Net cash used in investing activities for the three months ended March 31, 2021 was $747 thousand and consisted primarily of expenditures of $2.5 million on the build-out of our ASTRA facility, leasehold improvement of new office space, and purchase of computer and laboratory equipment, partially offset by proceeds of $1.7 million received from the maturities of short-term investments.

Financing Activities

Net cash used by financing activities for the three months ended March 31, 2022 was $542 thousand and consisted primarily of proceeds of $107 thousand received from exercises of stock options and offset by $649 thousand used for the employee tax withholding payment for settlement of vested restricted stock awards.

Net cash provided by financing activities for the three months ended March 31, 2021 was $144.3 million and consisted primarily of proceeds of $152.3 million received from our ATM Program, a public offering, and exercises of stock options, partially offset by $8.0 million used for the purchase of the ASTRA building.

On February 1, 2021 the Company completed a public offering of 2,211,538 shares of its common stock at $65.00 per share. Net proceeds to the Company from the offering were $134.9 million after deducting underwriting discounts and commissions of approximately $8.6 million and other offering expenses of approximately $198 thousand.

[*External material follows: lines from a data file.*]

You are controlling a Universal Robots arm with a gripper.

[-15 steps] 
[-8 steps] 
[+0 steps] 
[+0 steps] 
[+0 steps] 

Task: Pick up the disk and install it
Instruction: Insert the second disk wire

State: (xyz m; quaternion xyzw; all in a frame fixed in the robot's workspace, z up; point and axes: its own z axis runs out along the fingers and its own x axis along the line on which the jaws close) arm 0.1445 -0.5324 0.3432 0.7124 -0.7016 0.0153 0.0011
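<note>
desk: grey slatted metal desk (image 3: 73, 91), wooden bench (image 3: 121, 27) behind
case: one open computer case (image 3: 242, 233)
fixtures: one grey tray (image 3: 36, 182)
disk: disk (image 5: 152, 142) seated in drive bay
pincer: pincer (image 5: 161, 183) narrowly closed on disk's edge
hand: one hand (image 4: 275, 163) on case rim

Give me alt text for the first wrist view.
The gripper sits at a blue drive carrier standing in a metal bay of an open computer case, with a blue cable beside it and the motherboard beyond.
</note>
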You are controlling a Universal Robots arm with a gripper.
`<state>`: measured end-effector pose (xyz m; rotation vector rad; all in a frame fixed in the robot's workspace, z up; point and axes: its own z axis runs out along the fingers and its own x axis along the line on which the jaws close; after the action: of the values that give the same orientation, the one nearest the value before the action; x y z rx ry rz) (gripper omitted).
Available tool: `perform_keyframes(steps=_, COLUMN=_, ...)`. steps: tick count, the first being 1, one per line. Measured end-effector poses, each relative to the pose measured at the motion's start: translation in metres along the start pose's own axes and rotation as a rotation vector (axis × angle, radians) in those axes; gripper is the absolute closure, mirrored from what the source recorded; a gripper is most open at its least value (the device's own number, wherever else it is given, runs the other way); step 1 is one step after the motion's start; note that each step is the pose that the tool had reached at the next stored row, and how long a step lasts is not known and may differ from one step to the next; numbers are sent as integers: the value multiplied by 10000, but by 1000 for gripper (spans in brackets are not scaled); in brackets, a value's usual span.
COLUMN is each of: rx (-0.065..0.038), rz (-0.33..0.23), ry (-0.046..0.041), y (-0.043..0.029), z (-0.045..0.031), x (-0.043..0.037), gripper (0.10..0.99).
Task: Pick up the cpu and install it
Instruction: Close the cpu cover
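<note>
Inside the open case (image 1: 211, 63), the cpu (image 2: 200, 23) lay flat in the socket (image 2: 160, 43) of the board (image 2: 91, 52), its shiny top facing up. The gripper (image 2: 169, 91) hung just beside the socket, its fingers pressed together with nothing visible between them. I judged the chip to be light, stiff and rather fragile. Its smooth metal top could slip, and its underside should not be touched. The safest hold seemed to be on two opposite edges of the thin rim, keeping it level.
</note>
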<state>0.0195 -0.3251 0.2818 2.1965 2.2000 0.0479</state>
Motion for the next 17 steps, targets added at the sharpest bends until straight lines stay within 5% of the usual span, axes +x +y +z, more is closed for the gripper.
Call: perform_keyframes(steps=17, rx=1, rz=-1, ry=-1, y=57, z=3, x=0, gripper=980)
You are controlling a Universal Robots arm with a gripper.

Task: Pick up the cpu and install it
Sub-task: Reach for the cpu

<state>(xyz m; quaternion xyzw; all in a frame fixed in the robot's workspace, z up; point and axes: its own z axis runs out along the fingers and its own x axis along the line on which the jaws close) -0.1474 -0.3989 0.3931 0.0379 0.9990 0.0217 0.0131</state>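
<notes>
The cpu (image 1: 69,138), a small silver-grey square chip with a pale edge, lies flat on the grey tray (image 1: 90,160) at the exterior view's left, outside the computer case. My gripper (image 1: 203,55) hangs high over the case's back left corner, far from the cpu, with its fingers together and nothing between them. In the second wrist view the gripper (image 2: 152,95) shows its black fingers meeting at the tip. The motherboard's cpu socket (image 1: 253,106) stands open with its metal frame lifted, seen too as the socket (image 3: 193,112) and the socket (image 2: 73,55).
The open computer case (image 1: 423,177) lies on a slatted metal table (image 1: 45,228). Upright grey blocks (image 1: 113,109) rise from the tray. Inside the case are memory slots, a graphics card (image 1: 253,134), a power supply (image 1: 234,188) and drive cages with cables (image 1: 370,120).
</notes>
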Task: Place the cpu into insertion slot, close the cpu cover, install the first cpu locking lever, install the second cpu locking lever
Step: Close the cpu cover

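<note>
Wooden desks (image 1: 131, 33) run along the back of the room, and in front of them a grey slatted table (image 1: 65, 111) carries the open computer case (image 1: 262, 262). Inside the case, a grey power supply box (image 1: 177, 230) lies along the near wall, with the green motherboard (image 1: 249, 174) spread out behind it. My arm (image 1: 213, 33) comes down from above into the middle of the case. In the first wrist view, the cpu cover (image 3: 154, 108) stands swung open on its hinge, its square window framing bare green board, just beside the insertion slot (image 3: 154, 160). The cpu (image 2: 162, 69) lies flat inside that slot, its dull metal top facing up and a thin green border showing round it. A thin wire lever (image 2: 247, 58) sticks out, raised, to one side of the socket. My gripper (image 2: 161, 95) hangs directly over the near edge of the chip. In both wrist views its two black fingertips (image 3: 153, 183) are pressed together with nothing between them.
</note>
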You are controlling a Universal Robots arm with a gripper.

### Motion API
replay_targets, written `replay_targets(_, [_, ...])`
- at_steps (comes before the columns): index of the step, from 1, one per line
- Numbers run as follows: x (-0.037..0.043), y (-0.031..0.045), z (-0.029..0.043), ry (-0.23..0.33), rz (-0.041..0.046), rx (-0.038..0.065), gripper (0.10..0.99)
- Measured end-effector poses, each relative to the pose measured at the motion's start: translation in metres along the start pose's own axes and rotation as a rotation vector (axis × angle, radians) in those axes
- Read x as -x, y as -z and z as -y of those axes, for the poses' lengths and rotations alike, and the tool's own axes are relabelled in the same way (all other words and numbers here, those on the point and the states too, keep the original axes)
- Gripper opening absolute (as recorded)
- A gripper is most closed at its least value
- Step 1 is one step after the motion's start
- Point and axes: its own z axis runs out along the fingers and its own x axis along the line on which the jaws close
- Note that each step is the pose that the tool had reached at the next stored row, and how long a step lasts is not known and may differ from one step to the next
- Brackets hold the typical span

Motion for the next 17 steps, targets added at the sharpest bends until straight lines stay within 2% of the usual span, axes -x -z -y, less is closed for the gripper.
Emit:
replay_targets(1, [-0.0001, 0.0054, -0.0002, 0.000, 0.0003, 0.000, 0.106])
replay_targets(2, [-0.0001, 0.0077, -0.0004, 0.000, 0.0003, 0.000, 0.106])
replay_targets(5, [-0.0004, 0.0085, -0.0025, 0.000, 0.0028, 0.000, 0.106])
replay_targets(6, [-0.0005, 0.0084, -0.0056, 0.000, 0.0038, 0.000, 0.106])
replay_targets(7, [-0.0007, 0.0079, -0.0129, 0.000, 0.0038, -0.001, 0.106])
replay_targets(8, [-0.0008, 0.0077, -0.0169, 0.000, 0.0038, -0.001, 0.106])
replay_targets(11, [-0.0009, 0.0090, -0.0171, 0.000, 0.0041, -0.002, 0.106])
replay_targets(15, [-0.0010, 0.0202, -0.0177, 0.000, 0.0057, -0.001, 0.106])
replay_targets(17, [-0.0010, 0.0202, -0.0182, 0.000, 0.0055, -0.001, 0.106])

During the three months ended March 31, 2021, pursuant to the ATM Program the Company issued 262,500 shares of common stock at a weighted average price of $66.50 per share for net proceeds of $16.9 million after deducting underwriting discounts and commissions of approximately $524 thousand. The Company also incurred $172 thousand of other offering expenses related to the ATM Program.

For the three months ended March 31, 2021, the Company received proceeds of $346 thousand from the exercise of stock options.

Off-Balance Sheet Arrangements

We do not have any off-balance sheet arrangements as defined in the rules and regulations of the SEC.

Contractual Obligations

There have been no material changes to our contractual obligations as previously disclosed in our Annual Report on Form 10-K for the fiscal year ended December 31, 2021 other than as described in Note 6 "Commitments and Contingencies" of our condensed consolidated financial statements on this Form 10-Q.